To establish a prima facie case of liability under LSA-R.S. 3:2803, |5the plaintiff must establish (1) ownership of the cattle; (2) the highway was one enumerated by the statute; and (3) presence of the cattle upon the roadway. Once the prima facie case is established, the burden shifts to the livestock owner to exculpate himself. The owner may only do so by establishing that the harm or damages to the plaintiff was the result of an independent cause. An independent cause is defined as: (1) a fortuitous event; (2) the actions of a third party over which the owner has no control; or (3) the fault of the plaintiff. Cedotal v. Hopkins, 589 So.2d 20 (La.App. 1st Cir.1991). However, in order to relieve a landowner of liability, *74the independent cause must be the sole cause of the plaintiffs damages. Olsen v. Shell Oil, 365 So.2d 1285 (La.1978); Dotson v. Matthews, 480 So.2d 860 (La.App. 2d Cir.1985).

In the instant case, it was undisputed that the cow Church struck was owned by Shrell. It was also undisputed that the cow was standing in the middle of Highway 71, one of the highways enumerated in LSA-R.S. 3:2803. Therefore, the burden shifted to Shrell to exculpate himself by establishing that the accident was the result of an independent cause.
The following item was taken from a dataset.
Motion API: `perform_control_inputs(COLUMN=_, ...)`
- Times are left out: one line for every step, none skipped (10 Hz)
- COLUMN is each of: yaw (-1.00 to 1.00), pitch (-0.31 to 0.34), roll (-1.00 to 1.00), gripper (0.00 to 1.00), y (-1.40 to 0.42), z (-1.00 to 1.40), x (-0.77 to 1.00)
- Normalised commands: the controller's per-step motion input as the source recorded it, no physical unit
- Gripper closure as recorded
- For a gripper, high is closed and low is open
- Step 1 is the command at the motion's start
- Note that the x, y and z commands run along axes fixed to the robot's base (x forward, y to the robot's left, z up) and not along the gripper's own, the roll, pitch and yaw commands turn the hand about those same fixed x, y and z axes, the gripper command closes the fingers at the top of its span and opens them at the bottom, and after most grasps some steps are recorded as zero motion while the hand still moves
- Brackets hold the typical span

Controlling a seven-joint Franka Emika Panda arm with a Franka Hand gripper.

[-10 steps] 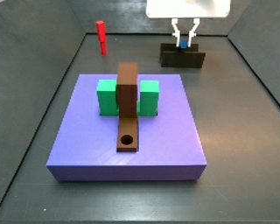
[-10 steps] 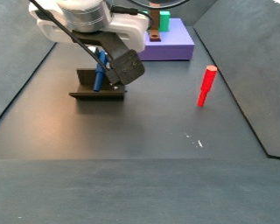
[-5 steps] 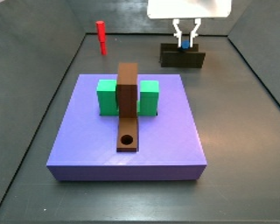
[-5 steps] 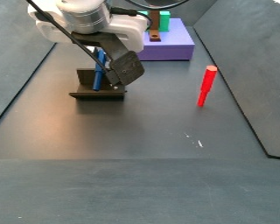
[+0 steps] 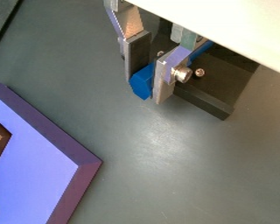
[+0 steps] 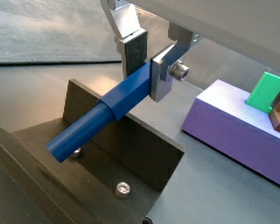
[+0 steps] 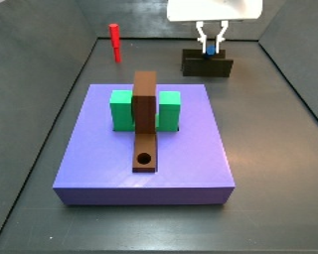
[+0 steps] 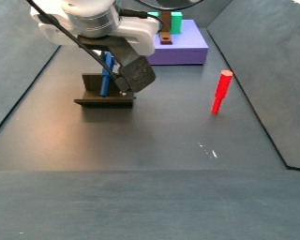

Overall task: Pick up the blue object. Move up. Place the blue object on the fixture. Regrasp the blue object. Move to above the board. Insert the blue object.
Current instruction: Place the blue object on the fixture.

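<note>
**Blue stick gripped over the fixture**

Dark grey floor (image 7: 268,189), walled on its sides, carrying every piece. Near the back wall, the fixture (image 7: 209,65): dark olive-black block, seen in a wrist view (image 6: 113,149) as an upright plate on a base, with a screw head in its face.

Against it, the blue object (image 6: 105,114): slender, square-edged, plain blue stick, slightly thicker along its lower half. Leaning steeply, nearly upright in a side view (image 8: 106,73), lower end down at the fixture, upper end between the fingers. Only a short blue stub visible in a side view (image 7: 209,47) and a blue corner in a wrist view (image 5: 142,83).

Pincer (image 6: 147,63) directly above the fixture, closed narrow on the blue object's upper end, flat silver fingers (image 5: 168,74) pressing it from both sides. Also visible in both side views (image 7: 210,40) (image 8: 109,58), hanging under the white wrist body.

Nearer the front, a large purple slab (image 7: 189,169) holding green blocks (image 7: 122,109) and, laid across them, the board (image 7: 146,134): long brown bar with a round hole near its front end, nothing in the hole. Well apart from the pincer.

Red peg (image 7: 115,42) standing upright on the floor, off to the side, away from the fixture; also clear in a side view (image 8: 220,92).
</note>
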Motion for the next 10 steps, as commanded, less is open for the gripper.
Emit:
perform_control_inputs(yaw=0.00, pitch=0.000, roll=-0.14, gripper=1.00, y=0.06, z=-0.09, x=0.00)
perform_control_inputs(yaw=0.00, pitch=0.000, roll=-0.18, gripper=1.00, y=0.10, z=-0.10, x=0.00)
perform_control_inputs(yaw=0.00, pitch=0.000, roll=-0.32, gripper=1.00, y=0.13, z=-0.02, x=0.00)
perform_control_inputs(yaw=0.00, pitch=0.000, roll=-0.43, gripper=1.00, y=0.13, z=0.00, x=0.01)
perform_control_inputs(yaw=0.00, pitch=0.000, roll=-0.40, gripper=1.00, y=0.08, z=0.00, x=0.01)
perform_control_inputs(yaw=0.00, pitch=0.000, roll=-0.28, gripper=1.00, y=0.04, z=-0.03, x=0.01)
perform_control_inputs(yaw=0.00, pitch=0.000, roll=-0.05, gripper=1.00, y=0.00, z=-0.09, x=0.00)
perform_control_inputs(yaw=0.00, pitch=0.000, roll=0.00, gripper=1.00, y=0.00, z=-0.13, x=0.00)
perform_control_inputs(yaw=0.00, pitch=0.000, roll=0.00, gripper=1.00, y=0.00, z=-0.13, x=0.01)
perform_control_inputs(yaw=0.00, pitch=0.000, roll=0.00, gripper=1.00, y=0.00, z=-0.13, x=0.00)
In an effort to meet this burden, Shrell raises two arguments: (1) the accident was the fault of a third party; and (2) the accident was the fault of the plaintiff.

Actions of Third Parties

Shrell contends he took “all reasonable precautions to keep his livestock enclosed.” He also argues that “the only plausible explanation for the presence of the cow on the roadway is that it was allowed to escape due |f,to the fault of a third party.” Shrell testified in his deposition that he was out of town when the accident occurred and he did not know how the cow came to be in the roadway. Shrell also executed an affidavit in which he attested, “The only plausible explanation for the presence of the cow on the roadway was that someone fishing on the property let the cow out prior to the accident through the gate located near [my] residence.”

An opponent to a motion for summary judgment must produce factual support to avert the summary judgment. If the opponent fails to produce such evidence, summary judgment is mandated. LSA-C.C.P. art. 966(C)(2); Dykes v. Dykes, 38,-723 (La.App.2d Cir.6/23/04), 877 So.2d 280; Garsee v. Bowie, 37,444 (La.App.2d Cir.8/20/03), 852 So.2d 1156. Mere speculation is not sufficient to defeat a motion for summary judgment. Dykes, supra; Garsee, supra. Mere conclusory allegations, improbable inferences and unsupported speculation will not support a finding of a genuine issue of material fact. Sears v. Home Depot, USA, Inc., 2006-0201 (La.App. 4th Cir.10/18/06), 943 So.2d 1219, writ denied, 2006-2747 (La.1/26/07), 948 So.2d 168; King v. Phelps Dunbar, LLP, 2001-1735 (La.App. 4th Cir.4/2/03), 844 So.2d 1012, writ denied, 2003-1220 (La.11/21/03), 860 So.2d 541. Such allegations, inferences and speculation are insufficient to satisfy the opponent’s burden of proof, even if contained in a deposition. Id.

In the instant case, Shrell speculated in his affidavit that “someone” may have been fishing on his property on the day in question and let the cow out of the fence. However, Shrell presented no affirmative evidence to |7prove that anyone had been on his property that day. The only evidence presented to support Shrell’s claim was his own opinion contained in his affidavit. For this reason, we find that Shrell failed to meet his burden of proving that the accident was the result of the actions of a third party.

Plaintiff Fault

Next, Shrell argues that Church was exceeding the speed limit at the time of the accident. He contends Church was at least comparatively liable for causing the accident. As noted above, at the time of the accident, Church was utilizing the ambulance’s headlights, emergency lights and siren and was traveling 60-65 mph in a 55 mph zone.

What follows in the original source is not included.